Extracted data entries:
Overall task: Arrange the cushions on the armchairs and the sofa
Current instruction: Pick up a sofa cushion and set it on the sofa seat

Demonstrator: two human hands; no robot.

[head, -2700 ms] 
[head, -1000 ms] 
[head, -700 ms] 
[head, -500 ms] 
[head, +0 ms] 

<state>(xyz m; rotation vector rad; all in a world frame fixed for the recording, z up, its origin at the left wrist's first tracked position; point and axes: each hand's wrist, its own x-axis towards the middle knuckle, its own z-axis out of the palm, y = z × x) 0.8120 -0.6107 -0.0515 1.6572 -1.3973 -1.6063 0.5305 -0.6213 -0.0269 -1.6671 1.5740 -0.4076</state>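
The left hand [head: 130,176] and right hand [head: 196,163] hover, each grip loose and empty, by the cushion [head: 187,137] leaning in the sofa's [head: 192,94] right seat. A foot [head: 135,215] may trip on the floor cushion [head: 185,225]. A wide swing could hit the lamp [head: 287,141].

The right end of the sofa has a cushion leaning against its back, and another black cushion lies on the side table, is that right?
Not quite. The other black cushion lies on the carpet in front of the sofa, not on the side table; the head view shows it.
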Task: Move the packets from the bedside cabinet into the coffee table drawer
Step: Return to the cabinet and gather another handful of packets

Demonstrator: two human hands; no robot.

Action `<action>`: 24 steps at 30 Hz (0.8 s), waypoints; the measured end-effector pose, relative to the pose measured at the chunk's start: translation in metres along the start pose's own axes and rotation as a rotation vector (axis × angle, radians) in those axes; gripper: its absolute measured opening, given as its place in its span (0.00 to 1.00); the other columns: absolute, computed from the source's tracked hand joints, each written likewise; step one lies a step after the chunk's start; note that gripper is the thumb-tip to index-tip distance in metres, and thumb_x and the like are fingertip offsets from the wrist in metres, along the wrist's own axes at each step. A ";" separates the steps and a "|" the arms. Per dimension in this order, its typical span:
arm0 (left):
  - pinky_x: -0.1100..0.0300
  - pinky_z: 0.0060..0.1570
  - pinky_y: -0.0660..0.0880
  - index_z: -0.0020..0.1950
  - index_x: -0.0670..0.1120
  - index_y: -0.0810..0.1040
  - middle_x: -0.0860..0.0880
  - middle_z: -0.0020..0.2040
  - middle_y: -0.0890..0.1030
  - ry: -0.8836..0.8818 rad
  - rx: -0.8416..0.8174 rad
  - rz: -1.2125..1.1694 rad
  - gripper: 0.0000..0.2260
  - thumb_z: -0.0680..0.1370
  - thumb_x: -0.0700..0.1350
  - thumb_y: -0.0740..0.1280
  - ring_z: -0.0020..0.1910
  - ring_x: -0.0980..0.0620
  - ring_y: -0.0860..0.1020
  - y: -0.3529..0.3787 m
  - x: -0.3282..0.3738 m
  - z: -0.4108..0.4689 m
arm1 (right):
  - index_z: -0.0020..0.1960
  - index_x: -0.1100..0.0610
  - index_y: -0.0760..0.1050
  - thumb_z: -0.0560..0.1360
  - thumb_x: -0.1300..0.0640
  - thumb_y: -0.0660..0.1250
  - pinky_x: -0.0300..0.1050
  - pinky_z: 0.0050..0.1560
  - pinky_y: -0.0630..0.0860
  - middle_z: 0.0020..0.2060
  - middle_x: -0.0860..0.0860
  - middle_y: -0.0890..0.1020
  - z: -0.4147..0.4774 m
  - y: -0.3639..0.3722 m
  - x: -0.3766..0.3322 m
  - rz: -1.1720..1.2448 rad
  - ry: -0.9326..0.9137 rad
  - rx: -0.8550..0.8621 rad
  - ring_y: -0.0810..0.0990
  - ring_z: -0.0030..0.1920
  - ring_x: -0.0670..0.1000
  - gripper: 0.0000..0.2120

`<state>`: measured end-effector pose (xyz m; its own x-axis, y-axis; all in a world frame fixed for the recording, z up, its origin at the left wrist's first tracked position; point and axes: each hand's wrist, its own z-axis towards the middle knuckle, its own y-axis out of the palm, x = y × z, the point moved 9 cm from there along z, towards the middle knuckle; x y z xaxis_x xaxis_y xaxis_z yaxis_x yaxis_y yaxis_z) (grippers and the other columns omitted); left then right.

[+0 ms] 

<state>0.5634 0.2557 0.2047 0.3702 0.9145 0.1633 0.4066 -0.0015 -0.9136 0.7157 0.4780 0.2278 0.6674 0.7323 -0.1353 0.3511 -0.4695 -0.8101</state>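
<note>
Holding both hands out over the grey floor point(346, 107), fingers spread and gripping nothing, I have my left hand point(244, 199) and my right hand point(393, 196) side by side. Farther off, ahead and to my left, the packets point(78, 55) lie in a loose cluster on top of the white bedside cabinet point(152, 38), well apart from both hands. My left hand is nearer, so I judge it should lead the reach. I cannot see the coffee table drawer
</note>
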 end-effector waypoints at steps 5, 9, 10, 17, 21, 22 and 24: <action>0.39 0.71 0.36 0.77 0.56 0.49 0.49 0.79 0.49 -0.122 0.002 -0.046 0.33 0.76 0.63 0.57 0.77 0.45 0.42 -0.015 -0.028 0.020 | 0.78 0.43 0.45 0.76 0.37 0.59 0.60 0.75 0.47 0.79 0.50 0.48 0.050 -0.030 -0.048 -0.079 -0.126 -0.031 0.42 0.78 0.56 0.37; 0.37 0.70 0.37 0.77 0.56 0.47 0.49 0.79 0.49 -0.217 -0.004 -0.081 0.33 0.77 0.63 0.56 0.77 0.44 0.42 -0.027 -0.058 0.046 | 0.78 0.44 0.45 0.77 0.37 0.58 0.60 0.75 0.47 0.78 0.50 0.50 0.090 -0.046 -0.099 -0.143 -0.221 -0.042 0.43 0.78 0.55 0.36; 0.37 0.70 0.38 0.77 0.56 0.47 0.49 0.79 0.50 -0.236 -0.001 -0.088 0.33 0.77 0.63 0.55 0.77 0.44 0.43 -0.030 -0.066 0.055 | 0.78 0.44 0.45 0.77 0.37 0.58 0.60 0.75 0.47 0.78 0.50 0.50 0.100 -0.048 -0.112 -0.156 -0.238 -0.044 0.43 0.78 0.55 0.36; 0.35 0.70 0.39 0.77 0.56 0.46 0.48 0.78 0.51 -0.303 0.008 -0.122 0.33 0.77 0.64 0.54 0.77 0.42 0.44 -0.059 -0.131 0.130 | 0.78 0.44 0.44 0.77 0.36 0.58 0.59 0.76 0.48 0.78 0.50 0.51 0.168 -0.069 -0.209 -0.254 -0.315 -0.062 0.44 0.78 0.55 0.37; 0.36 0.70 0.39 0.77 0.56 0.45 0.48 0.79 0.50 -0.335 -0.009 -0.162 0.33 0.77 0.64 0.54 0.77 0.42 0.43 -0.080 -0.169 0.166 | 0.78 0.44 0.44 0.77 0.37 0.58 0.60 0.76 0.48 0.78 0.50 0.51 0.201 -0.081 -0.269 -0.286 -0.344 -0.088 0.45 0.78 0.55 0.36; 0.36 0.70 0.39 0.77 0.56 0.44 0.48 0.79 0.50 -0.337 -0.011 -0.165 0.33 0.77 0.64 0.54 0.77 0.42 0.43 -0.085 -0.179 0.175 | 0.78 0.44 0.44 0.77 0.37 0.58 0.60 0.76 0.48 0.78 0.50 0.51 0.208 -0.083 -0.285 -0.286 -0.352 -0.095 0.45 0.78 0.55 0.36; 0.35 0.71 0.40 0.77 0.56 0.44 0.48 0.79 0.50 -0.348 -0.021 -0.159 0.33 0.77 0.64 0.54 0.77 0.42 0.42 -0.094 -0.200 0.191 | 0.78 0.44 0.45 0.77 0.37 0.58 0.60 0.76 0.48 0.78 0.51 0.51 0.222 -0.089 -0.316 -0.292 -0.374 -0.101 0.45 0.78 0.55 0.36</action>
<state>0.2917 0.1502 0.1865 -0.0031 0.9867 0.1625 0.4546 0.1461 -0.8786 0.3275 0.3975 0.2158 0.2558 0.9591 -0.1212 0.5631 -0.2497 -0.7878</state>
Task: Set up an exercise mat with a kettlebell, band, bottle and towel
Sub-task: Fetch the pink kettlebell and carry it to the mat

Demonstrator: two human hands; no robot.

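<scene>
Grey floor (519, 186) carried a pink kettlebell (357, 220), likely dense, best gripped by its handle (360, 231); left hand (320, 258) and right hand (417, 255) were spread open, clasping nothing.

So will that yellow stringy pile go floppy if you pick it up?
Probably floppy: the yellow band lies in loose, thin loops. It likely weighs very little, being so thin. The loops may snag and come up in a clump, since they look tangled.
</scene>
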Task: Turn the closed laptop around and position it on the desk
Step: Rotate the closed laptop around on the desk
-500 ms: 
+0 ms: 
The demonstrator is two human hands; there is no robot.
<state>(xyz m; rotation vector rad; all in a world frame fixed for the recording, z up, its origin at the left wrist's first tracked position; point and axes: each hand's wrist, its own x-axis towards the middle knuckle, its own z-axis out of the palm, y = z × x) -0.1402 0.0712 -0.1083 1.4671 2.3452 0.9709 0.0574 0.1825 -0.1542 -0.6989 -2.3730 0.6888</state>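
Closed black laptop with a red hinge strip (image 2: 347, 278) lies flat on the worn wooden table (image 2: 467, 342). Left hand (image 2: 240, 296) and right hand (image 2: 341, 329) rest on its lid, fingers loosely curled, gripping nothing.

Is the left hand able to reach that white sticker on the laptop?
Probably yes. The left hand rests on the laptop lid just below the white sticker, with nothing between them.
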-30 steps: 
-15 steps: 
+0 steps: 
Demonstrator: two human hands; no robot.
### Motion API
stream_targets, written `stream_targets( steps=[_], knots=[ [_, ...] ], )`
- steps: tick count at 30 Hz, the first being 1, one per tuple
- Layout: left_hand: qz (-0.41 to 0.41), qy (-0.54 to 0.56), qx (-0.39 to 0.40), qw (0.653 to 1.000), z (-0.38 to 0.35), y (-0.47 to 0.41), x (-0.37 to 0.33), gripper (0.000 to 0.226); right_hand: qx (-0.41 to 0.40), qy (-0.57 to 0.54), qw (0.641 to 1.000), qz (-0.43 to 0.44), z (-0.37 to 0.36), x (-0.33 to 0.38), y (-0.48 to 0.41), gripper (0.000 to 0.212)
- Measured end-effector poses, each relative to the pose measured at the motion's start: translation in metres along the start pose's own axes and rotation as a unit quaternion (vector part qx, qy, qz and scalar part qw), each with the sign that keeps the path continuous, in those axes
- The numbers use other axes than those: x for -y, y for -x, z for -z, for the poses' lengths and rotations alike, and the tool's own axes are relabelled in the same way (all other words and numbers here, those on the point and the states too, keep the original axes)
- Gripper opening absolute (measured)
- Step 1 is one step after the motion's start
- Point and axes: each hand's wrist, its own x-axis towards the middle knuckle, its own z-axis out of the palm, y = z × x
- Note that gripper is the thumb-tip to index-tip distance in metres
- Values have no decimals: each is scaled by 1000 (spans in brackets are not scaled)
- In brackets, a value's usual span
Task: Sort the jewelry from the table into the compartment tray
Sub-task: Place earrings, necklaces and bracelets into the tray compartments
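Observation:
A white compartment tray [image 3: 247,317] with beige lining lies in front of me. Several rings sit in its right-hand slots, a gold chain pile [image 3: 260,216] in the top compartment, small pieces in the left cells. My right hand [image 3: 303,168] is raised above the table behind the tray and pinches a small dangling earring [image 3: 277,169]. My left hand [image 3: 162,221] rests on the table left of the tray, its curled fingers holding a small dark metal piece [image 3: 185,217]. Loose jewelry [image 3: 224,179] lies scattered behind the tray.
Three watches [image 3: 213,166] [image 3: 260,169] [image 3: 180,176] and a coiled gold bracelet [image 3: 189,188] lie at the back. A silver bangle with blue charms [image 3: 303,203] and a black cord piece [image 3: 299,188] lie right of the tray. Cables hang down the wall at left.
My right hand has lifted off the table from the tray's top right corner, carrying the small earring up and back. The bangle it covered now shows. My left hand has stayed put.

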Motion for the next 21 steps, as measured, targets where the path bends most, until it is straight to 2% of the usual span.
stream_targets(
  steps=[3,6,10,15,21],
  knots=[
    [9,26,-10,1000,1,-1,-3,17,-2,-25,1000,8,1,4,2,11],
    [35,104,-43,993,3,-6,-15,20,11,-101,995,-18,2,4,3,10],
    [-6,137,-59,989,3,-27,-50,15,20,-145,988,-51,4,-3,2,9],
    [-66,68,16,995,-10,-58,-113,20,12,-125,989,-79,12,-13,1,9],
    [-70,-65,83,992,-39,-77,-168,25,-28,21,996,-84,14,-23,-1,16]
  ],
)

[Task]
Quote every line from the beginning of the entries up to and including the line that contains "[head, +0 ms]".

[Response box]
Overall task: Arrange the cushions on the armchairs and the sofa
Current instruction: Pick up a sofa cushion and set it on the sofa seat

Demonstrator: two human hands; no robot.

[head, -2700 ms] 
[head, -1000 ms] 
[head, -700 ms] 
[head, -500 ms] 
[head, +0 ms] 

No more work is needed on this exercise.